• [WHAT IS BEING ASKED]: Copy every line of the listing that holds the string "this".

• [GIVEN DATA]:
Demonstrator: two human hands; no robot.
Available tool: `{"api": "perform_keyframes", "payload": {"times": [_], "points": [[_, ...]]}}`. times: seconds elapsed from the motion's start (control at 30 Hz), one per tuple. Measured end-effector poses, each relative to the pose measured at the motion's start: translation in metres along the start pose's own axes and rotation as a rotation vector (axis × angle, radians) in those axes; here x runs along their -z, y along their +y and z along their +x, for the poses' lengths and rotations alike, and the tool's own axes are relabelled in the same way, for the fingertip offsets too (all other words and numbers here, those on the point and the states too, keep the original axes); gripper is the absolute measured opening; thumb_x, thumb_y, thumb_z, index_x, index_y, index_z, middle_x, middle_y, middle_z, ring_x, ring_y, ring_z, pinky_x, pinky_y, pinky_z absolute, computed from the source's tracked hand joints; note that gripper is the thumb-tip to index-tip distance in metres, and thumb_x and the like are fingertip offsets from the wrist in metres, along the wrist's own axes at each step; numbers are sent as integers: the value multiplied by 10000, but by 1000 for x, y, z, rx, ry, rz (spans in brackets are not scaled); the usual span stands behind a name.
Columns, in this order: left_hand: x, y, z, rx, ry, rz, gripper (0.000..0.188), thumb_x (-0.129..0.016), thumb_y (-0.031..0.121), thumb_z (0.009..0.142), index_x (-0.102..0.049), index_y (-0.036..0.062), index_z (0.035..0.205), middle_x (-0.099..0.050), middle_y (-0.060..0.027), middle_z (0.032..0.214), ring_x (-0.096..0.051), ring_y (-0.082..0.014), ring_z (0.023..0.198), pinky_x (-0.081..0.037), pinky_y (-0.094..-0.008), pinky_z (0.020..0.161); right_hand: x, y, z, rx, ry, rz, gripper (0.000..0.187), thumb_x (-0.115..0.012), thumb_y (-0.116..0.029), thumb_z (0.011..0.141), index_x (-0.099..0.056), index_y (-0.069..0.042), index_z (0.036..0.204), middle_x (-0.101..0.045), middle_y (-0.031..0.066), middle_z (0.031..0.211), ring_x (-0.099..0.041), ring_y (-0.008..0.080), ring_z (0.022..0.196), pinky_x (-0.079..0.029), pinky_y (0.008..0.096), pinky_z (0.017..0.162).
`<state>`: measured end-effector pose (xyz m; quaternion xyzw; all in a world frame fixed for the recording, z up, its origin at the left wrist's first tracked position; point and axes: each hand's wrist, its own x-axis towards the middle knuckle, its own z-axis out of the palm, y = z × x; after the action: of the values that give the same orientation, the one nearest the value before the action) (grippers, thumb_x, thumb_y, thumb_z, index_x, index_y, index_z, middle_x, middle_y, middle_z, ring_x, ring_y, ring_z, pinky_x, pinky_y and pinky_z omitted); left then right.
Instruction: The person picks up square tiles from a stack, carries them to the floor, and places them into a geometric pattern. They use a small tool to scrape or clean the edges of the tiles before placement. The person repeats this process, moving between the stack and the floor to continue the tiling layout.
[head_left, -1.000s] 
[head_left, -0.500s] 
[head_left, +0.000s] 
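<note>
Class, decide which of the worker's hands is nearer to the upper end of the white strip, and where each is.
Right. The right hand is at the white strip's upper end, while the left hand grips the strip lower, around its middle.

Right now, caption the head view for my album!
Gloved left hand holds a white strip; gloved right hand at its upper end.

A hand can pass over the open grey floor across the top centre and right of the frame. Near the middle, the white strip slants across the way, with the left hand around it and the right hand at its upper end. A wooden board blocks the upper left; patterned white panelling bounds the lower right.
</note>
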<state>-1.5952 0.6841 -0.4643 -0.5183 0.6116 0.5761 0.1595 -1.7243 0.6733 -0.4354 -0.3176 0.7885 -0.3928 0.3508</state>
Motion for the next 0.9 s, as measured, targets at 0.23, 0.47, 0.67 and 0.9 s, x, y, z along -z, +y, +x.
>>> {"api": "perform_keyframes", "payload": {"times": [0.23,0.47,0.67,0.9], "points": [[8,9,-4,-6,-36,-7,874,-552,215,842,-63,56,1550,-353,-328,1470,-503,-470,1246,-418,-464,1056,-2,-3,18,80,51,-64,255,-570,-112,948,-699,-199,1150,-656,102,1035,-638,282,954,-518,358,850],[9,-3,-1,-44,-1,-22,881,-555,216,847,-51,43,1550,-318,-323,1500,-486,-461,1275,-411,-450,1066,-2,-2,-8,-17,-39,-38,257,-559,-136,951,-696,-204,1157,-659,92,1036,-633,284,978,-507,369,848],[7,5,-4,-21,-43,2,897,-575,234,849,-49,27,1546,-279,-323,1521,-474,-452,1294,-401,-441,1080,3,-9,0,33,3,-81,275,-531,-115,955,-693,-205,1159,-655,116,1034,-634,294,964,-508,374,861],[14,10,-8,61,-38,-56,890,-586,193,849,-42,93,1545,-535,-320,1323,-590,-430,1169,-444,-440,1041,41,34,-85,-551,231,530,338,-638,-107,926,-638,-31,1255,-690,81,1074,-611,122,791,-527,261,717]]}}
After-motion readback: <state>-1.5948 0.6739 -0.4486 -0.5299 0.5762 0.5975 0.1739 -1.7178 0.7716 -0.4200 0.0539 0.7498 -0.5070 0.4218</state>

• [RESPONSE TO THE TASK]:
Columns, in this order: left_hand: x, y, z, rx, ry, rz, gripper (0.000..0.188), thumb_x (-0.129..0.016), thumb_y (-0.031..0.121), thumb_z (0.009..0.142), index_x (-0.102..0.049), index_y (-0.036..0.062), index_z (0.035..0.205), middle_x (-0.099..0.050), middle_y (-0.060..0.027), middle_z (0.032..0.214), ring_x (-0.096..0.051), ring_y (-0.082..0.014), ring_z (0.023..0.198), pinky_x (-0.081..0.037), pinky_y (-0.094..-0.008), pinky_z (0.020..0.161); right_hand: x, y, z, rx, ry, rz, gripper (0.000..0.187), thumb_x (-0.115..0.012), thumb_y (-0.116..0.029), thumb_z (0.011..0.141), index_x (-0.099..0.056), index_y (-0.069..0.042), index_z (0.036..0.204), middle_x (-0.101..0.045), middle_y (-0.031..0.066), middle_z (0.031..0.211), ring_x (-0.099..0.041), ring_y (-0.008..0.080), ring_z (0.022..0.196), pinky_x (-0.079..0.029), pinky_y (0.008..0.096), pinky_z (0.017..0.162).
Instruction: The person picks up square tiles from a stack, carries them to the floor, and places them into a geometric pattern. They use a small tool to scrape or clean the edges of the tiles before placement. The person repeats this process, moving between the stack and the floor to continue the tiling layout.

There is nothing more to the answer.